● **WHAT YOU WILL DO**:
Set out exactly every line of the entries below, starting at the line that holds "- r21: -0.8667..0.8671" and stopping after the line that holds "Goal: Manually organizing".

(Stored entries)

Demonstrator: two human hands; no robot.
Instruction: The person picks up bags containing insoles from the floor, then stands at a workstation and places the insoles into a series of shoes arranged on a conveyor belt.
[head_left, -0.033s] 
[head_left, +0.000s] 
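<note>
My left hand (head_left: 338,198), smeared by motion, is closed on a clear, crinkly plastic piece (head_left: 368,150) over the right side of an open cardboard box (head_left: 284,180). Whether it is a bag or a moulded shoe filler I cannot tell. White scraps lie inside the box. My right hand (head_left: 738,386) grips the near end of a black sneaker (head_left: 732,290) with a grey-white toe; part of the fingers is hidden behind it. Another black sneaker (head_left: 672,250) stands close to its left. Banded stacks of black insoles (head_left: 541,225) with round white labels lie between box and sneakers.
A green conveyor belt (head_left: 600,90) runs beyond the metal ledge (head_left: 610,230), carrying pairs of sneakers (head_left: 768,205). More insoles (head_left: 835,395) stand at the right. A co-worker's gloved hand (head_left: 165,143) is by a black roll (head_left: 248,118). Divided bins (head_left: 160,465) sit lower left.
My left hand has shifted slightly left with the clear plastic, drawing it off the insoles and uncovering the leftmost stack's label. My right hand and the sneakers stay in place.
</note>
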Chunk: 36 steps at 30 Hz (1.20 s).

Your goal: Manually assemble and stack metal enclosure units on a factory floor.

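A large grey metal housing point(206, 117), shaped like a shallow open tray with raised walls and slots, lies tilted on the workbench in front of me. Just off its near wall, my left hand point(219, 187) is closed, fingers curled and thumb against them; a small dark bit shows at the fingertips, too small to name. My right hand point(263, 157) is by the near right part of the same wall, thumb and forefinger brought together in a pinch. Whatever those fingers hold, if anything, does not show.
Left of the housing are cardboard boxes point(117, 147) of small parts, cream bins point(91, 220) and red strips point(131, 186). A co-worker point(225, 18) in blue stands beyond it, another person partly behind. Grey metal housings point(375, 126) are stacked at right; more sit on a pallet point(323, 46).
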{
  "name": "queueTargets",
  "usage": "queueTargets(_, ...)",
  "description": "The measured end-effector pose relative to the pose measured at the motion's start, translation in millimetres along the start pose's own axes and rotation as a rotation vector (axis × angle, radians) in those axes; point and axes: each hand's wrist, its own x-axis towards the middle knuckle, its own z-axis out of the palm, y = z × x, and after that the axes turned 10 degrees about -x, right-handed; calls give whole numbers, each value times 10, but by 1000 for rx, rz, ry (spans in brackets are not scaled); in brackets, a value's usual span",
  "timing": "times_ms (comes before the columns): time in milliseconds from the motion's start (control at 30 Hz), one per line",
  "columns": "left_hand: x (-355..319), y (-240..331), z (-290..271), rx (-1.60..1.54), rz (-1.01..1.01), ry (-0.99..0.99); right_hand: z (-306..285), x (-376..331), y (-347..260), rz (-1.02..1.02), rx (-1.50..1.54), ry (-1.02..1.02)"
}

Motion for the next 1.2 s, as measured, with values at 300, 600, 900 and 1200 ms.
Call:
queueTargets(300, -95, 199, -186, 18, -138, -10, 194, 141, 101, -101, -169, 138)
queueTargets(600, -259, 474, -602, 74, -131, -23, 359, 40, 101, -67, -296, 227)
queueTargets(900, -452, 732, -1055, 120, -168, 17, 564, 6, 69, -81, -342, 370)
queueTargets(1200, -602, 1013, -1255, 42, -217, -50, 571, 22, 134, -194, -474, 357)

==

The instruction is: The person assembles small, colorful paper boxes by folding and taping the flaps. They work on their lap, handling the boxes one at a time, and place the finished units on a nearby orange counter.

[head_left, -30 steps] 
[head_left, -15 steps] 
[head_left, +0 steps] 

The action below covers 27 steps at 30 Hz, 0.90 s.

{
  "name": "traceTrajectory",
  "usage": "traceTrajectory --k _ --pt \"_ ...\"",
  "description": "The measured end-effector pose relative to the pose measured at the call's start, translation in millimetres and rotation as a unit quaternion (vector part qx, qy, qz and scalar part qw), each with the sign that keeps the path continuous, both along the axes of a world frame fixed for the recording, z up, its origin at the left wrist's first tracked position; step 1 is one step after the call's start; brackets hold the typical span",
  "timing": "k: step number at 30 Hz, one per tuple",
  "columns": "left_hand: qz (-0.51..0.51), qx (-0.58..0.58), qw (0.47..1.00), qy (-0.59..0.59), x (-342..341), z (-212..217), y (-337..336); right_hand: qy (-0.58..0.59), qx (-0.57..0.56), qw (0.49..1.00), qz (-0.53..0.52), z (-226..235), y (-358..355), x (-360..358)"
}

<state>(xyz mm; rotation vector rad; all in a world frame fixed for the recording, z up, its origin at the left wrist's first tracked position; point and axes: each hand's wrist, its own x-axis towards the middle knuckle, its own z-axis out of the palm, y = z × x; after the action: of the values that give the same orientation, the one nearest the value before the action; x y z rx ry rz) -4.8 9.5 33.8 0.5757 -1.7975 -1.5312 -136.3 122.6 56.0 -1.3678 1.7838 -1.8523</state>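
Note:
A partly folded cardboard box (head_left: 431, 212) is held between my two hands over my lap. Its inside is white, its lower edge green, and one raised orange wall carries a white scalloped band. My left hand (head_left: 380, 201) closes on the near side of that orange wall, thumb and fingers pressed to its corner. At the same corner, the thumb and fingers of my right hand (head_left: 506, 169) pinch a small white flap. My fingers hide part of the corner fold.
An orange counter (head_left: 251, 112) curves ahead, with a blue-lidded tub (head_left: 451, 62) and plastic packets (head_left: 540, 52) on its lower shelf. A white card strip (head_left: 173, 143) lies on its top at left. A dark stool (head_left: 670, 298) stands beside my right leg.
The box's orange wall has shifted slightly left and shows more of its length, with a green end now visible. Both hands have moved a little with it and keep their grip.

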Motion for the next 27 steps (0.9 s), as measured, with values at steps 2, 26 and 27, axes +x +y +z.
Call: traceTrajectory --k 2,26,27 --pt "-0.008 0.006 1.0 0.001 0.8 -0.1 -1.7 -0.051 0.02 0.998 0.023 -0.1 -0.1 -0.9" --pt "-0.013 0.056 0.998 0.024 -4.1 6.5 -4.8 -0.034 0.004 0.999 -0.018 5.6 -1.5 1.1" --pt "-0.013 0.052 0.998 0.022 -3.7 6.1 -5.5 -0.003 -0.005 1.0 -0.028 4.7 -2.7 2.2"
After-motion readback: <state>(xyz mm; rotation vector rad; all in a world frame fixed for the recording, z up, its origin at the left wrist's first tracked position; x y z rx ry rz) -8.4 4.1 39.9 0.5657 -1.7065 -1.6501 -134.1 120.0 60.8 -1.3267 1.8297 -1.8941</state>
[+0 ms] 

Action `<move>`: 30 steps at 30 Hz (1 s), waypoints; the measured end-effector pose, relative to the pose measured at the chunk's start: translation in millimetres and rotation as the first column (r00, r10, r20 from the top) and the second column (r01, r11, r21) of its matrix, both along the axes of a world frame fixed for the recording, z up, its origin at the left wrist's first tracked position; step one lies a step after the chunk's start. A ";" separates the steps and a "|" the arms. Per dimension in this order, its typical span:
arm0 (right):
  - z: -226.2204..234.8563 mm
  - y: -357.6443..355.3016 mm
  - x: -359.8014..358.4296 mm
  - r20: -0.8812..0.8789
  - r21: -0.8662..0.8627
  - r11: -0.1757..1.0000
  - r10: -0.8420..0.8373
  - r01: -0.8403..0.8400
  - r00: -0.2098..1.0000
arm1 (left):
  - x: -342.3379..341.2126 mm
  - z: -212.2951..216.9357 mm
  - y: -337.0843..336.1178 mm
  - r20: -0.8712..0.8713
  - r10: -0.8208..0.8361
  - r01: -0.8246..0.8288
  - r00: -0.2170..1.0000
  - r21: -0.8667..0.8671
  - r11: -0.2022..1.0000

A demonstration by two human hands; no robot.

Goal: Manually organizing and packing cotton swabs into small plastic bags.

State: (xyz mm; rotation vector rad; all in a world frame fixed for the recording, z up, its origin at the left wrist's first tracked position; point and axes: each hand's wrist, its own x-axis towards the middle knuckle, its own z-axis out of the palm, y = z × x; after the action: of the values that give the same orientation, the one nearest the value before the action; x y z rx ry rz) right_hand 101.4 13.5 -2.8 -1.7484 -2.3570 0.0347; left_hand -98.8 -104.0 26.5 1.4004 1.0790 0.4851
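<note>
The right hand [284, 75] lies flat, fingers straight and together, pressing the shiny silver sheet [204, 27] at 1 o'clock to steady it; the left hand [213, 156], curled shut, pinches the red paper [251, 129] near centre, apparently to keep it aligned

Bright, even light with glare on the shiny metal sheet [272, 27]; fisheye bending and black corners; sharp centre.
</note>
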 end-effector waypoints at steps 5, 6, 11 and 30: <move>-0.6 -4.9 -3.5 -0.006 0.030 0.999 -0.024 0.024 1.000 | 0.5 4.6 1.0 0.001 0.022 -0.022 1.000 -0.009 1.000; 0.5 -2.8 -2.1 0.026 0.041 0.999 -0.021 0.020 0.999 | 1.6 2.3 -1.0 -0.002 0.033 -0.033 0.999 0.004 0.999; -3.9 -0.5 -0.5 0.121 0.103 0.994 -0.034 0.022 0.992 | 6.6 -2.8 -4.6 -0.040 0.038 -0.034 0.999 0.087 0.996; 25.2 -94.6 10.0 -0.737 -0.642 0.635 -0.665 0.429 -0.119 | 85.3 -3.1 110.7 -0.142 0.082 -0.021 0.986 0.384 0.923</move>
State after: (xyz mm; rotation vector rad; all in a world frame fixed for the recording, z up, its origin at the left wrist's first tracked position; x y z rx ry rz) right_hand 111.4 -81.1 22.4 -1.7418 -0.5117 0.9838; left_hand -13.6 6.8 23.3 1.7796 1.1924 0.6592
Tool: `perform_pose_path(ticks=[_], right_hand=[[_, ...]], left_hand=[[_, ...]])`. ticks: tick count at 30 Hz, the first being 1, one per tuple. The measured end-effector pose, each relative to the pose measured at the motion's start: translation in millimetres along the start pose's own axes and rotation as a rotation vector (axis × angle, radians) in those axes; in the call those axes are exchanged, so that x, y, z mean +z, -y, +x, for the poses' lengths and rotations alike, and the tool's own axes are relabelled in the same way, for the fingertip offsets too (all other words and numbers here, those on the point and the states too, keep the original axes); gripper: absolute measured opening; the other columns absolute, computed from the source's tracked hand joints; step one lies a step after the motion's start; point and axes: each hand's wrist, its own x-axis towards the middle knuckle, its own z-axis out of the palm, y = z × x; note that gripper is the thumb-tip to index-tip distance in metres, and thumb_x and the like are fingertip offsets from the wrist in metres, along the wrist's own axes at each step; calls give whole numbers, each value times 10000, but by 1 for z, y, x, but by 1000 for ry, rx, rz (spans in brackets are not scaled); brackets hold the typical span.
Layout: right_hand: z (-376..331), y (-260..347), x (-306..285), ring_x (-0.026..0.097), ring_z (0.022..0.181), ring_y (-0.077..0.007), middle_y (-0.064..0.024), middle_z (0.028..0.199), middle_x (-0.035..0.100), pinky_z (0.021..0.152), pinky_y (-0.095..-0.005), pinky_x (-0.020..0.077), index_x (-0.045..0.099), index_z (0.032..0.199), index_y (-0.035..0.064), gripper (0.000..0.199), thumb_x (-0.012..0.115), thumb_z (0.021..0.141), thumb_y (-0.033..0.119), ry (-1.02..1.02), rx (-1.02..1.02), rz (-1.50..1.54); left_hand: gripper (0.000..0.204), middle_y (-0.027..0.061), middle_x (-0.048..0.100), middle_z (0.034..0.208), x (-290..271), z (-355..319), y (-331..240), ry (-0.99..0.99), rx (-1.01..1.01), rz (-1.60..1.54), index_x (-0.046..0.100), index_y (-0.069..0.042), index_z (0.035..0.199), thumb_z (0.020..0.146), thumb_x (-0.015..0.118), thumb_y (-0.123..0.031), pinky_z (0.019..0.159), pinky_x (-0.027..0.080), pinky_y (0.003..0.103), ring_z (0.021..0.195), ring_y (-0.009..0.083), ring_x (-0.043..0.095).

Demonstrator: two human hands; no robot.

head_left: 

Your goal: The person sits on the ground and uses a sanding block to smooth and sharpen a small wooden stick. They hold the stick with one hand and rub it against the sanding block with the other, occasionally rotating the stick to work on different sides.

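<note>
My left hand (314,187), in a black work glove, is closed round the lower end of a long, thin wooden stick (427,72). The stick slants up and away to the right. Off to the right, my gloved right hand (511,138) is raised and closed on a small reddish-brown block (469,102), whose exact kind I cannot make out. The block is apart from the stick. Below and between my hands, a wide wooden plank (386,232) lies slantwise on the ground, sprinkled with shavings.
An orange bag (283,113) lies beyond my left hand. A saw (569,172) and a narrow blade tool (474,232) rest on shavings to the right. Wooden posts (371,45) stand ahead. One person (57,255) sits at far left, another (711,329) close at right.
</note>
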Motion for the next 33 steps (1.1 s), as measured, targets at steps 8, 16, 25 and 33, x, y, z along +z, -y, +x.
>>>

● **TASK SOLUTION**:
  - r21: -0.8667..0.8671
  - r11: -0.2022..1.0000

A demonstration by two human hands; no robot.

Goal: Manually organizing and packing cotton swabs into small plastic bags.

The reply is now complete.